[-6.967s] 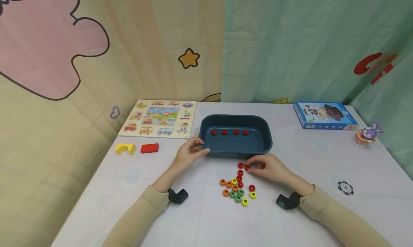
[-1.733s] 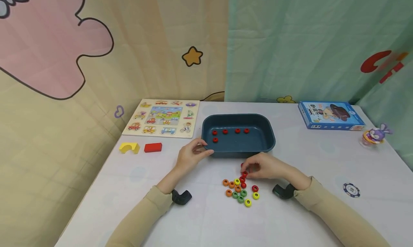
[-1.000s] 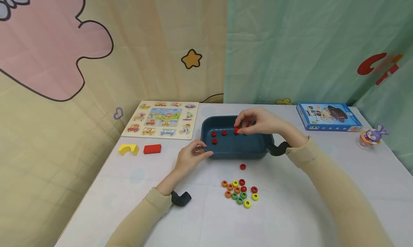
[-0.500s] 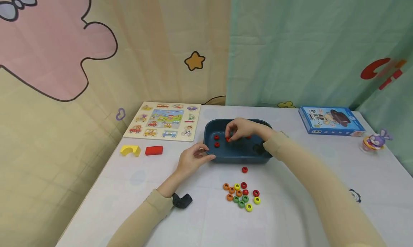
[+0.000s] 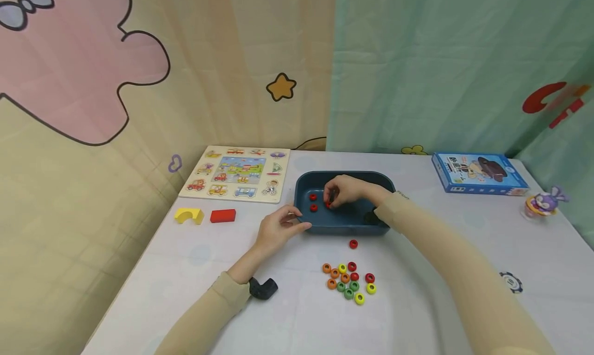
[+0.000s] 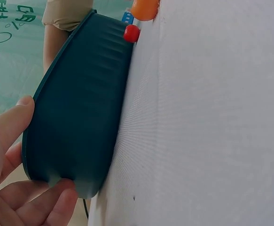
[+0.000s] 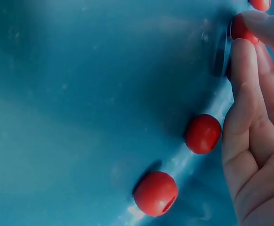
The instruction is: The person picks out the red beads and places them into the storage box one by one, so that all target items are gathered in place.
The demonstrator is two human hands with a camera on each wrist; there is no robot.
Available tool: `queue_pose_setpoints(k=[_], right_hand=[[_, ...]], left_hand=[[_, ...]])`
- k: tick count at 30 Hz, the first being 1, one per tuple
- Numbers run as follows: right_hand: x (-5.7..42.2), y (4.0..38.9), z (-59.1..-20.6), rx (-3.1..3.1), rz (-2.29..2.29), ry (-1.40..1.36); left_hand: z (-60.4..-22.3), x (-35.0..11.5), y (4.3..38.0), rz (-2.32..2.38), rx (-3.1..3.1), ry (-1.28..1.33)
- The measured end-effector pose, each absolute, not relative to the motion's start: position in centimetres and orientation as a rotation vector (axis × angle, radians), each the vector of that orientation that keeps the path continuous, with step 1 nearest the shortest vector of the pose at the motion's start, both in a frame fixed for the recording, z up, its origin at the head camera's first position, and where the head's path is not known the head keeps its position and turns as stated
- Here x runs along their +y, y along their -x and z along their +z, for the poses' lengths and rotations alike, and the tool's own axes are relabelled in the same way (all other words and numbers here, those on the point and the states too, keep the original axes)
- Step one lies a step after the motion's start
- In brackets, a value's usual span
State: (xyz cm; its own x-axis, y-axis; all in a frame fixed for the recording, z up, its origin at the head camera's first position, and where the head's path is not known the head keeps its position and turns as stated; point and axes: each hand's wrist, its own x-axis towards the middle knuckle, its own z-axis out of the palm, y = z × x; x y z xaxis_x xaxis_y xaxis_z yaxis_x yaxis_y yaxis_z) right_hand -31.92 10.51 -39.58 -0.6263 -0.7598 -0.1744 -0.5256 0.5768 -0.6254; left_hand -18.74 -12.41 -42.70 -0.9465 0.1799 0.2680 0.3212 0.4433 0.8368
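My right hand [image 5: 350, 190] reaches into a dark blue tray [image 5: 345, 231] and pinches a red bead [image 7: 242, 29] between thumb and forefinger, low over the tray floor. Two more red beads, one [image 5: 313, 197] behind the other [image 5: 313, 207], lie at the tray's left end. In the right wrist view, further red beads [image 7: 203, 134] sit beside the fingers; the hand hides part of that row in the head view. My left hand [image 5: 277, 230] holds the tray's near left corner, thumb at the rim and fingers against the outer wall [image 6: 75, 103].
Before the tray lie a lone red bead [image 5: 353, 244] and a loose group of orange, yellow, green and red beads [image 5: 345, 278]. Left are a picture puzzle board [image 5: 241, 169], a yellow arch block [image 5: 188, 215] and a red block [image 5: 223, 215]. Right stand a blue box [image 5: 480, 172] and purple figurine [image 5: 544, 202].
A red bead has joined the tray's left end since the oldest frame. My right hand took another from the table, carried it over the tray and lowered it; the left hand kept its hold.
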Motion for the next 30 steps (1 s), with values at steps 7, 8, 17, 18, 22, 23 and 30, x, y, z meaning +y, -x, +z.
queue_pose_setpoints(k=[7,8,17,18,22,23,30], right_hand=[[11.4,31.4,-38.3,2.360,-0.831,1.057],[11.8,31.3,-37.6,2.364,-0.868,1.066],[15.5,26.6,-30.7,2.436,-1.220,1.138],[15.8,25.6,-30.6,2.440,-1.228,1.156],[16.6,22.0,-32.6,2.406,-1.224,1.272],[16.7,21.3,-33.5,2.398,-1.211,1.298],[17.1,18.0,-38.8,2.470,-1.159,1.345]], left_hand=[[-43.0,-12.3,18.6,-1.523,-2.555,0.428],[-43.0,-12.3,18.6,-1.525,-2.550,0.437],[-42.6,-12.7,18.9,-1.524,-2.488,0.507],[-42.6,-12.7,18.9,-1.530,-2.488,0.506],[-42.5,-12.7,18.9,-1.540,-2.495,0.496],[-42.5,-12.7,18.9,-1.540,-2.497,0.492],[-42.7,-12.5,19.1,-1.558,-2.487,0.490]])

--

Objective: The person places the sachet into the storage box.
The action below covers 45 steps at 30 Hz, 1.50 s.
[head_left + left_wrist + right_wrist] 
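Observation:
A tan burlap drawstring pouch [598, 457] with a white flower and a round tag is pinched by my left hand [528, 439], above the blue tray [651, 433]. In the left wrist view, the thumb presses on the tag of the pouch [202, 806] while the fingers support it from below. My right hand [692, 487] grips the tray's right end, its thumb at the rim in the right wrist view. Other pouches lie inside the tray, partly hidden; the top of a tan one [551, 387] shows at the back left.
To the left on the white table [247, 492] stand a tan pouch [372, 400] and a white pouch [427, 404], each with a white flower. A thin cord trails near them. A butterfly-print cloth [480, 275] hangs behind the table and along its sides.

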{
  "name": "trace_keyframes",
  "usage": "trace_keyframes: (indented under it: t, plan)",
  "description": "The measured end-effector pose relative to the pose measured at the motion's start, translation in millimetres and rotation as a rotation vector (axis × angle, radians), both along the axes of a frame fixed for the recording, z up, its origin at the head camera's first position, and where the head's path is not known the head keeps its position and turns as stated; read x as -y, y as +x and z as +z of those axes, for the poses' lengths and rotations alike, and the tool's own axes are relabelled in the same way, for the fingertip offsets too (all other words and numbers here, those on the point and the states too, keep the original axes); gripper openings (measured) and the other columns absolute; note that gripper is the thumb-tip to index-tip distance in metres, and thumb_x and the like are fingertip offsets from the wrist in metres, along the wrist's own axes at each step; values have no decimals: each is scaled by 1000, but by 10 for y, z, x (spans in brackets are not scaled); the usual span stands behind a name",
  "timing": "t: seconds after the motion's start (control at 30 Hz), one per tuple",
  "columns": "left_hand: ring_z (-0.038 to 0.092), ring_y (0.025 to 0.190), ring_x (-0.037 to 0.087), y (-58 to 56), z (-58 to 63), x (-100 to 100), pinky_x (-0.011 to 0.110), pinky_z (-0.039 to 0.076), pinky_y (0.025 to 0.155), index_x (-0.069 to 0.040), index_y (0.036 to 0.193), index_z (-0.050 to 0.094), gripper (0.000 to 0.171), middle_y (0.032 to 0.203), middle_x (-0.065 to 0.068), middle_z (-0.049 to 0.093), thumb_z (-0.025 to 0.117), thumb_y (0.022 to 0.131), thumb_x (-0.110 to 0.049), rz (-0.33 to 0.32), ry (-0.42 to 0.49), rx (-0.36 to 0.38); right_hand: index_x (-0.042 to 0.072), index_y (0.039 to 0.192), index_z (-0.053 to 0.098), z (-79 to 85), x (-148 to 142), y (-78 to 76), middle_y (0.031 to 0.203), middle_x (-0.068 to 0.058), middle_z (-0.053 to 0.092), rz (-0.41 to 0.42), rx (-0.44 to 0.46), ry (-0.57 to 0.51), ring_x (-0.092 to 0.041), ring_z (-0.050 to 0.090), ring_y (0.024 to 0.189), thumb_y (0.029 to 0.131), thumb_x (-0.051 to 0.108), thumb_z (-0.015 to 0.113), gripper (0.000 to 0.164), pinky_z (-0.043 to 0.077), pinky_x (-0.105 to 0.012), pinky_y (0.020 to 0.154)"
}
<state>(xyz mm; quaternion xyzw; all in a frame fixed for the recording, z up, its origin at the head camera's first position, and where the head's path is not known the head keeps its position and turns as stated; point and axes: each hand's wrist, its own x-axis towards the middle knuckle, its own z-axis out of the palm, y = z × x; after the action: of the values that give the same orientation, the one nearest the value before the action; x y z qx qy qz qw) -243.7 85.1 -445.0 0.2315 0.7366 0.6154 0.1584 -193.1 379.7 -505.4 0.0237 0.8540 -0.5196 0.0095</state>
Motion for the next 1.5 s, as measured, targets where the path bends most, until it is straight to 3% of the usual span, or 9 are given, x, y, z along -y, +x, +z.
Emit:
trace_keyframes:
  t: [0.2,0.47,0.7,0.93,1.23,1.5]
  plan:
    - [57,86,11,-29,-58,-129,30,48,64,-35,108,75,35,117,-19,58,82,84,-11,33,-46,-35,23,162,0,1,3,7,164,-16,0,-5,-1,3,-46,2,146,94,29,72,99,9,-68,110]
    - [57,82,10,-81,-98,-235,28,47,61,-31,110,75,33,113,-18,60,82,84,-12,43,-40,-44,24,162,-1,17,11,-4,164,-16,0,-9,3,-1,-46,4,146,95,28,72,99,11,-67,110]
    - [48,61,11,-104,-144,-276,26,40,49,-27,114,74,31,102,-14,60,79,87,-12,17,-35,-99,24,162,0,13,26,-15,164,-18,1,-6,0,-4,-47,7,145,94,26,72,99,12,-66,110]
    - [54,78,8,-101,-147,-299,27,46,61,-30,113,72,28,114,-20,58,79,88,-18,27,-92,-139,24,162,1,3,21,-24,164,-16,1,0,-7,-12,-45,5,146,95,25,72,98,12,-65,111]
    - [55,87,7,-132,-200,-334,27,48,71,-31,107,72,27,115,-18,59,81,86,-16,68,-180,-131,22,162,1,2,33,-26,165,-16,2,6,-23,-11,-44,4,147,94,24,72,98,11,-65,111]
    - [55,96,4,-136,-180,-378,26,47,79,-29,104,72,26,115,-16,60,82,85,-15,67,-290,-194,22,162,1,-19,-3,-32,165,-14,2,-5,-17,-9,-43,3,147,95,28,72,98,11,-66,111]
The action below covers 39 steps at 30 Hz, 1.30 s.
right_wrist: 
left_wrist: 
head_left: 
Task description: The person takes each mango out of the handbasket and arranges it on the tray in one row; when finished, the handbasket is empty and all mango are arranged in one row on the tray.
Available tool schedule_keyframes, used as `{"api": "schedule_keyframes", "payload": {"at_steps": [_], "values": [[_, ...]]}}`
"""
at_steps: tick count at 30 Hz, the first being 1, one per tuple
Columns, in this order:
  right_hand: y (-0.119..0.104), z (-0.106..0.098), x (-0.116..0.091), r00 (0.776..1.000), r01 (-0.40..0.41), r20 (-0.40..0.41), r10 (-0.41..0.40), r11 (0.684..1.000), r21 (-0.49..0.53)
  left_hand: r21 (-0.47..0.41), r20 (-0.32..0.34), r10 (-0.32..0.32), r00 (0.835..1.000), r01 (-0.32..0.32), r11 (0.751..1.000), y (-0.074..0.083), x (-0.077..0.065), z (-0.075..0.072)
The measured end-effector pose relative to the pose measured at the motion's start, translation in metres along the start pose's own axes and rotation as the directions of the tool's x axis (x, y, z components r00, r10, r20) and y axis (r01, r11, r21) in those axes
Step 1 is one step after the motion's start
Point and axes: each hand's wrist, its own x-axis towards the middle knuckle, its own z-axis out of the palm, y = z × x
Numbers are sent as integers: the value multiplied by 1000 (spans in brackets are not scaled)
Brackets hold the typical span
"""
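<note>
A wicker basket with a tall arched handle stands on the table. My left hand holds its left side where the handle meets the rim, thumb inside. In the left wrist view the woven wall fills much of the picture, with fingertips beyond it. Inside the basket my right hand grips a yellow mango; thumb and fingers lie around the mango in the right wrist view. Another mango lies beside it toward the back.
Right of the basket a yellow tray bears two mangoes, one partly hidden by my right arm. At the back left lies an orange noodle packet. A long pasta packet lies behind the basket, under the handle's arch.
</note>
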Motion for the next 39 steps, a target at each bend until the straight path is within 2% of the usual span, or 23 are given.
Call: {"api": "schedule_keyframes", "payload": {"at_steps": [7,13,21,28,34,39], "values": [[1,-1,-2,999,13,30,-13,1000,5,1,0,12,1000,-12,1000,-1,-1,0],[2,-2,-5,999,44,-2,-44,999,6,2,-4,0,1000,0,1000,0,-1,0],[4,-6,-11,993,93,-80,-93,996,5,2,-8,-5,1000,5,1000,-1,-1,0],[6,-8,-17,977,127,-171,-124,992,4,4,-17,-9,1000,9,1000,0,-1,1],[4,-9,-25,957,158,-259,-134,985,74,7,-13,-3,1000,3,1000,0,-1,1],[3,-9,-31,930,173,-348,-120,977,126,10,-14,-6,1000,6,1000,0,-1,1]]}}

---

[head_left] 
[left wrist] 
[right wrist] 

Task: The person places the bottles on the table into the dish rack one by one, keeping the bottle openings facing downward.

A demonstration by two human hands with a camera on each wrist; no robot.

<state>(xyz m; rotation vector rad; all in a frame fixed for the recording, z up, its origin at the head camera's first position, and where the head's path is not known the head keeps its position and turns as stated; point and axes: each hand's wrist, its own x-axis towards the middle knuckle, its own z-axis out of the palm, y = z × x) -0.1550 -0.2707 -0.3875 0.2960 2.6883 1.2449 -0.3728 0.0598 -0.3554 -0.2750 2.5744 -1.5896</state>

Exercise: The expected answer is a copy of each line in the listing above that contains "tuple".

Answer to this task:
- k: tick count at 30 Hz, the first being 1, one per tuple
  "timing": "t: seconds after the motion's start (control at 30 Hz), one per tuple",
at_steps: tick count at 30 Hz, the first being 1, one per tuple

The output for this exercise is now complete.